June 23, 2003

Exchange on Circulars 4

I’m not sure that it’s necessary for a blog to be multi-authored; what it really needs is a mandate, and it’s possible that, were the mandate simply to produce rich, incantatory prose—imagine the Marcel Proust blog—a highly disciplined approach could work. Steve Perry’s Bushwarsblog, for example, succeeds quite well on this level (not the Proustian but the muckraker), as does Tom Mantrullo’s Swiftian Commonplaces. Both of them have “political” agendas, but they are also well-written and thoughtful for what are in effect news publications without an editor. It helps that these two are journalists and conceptualize their blogs as a distinct form of news writing alternative to the mainstream—the individual voice is sharpened by an informed sense of the social arena in which it will resonate (in which the message will ultimately become dulled). Just today, Tom posted a link to the Times story on corporate bloggingyecch—and has coined this aphorism, a detournement from Foucault though sounding somewhat Captain Kirkish to me, to describe his project: “To blog is to undertake to blog something different from what one blogged before.” A version of “make it new” but with the formal precedent being the blog itself—a vow not to let individual “multi-authoring” become equal to corporate mono-glut. Perhaps the model blog is that which responds to the formal issues of other blogs as if they were social issues (i.e. beyond one’s “community”), hence transforming the techne of the writer into a consideration of hypertextual “craft.”

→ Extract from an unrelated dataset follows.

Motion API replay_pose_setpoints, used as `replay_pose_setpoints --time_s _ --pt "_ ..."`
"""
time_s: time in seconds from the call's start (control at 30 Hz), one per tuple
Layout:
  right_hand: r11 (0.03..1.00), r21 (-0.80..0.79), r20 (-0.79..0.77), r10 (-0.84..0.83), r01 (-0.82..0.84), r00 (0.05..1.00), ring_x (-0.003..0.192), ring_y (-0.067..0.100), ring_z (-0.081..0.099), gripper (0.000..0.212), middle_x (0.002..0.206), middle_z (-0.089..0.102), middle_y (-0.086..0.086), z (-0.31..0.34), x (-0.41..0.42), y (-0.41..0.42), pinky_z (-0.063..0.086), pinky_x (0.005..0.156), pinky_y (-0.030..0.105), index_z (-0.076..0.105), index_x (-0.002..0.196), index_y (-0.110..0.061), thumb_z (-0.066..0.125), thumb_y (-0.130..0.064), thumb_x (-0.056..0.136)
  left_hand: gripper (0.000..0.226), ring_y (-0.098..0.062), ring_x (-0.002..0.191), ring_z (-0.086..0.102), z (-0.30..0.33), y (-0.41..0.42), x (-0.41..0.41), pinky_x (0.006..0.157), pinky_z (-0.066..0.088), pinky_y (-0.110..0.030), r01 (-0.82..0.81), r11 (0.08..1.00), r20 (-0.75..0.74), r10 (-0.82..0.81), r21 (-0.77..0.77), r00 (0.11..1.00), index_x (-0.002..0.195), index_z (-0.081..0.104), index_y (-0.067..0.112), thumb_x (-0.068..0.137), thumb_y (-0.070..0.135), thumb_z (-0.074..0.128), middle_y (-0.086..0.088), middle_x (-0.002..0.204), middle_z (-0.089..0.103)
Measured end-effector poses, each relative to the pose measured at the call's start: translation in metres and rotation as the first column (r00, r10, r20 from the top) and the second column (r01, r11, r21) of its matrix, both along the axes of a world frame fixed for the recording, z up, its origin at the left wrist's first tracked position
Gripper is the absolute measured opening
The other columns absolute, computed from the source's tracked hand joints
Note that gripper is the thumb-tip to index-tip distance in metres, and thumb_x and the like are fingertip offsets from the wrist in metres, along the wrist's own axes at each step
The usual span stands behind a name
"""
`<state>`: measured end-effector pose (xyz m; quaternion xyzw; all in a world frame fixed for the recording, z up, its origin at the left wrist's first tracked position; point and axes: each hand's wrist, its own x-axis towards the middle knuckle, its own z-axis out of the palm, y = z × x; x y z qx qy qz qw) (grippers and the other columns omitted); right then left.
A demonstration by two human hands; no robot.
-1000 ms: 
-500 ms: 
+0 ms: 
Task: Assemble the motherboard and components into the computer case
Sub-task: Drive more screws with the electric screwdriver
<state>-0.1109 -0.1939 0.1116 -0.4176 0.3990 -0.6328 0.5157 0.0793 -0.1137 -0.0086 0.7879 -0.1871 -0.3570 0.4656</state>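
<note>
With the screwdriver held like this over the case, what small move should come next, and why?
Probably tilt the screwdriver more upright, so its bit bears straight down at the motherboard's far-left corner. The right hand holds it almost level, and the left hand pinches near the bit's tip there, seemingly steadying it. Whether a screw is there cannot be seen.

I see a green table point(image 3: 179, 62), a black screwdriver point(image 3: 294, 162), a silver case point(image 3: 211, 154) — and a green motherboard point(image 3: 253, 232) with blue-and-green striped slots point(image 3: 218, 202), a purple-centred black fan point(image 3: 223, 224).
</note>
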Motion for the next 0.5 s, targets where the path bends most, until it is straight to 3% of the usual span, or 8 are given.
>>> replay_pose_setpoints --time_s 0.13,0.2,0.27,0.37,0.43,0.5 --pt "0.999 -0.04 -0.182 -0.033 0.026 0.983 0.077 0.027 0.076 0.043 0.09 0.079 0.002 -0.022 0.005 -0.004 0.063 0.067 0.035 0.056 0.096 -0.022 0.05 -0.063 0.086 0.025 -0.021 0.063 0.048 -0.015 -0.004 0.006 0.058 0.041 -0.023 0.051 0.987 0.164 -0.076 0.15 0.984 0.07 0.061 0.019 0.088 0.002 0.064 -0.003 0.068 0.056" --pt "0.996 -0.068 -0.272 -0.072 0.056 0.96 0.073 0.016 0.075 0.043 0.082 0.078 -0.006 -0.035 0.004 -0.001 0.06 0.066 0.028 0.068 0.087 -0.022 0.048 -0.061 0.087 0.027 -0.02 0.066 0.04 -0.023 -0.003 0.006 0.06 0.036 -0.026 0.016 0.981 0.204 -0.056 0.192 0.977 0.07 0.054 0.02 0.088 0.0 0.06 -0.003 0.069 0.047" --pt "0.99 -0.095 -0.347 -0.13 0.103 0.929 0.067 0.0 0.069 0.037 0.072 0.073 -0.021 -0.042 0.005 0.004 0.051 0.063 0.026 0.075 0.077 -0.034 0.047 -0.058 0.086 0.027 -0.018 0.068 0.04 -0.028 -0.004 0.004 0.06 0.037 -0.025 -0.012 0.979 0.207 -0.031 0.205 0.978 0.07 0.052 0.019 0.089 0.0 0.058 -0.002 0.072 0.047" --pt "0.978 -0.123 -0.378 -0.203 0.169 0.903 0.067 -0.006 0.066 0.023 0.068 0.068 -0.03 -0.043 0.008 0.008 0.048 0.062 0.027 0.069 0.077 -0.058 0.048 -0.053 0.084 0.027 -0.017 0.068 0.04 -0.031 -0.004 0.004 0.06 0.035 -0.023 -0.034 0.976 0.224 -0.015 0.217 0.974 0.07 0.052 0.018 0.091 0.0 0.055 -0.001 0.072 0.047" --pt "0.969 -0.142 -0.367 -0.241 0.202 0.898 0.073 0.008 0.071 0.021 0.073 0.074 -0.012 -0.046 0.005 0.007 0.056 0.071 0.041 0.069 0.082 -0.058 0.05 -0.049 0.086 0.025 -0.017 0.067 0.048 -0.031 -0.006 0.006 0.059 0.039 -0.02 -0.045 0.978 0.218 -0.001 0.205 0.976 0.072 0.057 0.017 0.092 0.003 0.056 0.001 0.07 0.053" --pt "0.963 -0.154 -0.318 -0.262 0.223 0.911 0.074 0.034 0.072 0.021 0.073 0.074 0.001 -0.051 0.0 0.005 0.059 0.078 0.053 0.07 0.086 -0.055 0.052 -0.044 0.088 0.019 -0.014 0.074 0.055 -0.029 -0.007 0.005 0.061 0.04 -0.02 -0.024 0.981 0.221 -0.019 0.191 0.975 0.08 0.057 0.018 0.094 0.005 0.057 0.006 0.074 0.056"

Posted by Brian Stefans at June 23, 2003 05:16 PM | TrackBack
Comments

Seth Roby graduated in May of 2003 with a double major in English and Computer Science, the Macintosh part of a three-person Macintosh, Linux, and Windows graduating triumvirate.

Posted by: Andrew at January 18, 2004 07:11 PM

When a variable is finished with it's work, it does not go into retirement, and it is never mentioned again. Variables simply cease to exist, and the thirty-two bits of data that they held is released, so that some other variable may later use them.

Posted by: Zachary at January 18, 2004 07:11 PM

Since the Heap has no definite rules as to where it will create space for you, there must be some way of figuring out where your new space is. And the answer is, simply enough, addressing. When you create new space in the heap to hold your data, you get back an address that tells you where your new space is, so your bits can move in. This address is called a Pointer, and it's really just a hexadecimal number that points to a location in the heap. Since it's really just a number, it can be stored quite nicely into a variable.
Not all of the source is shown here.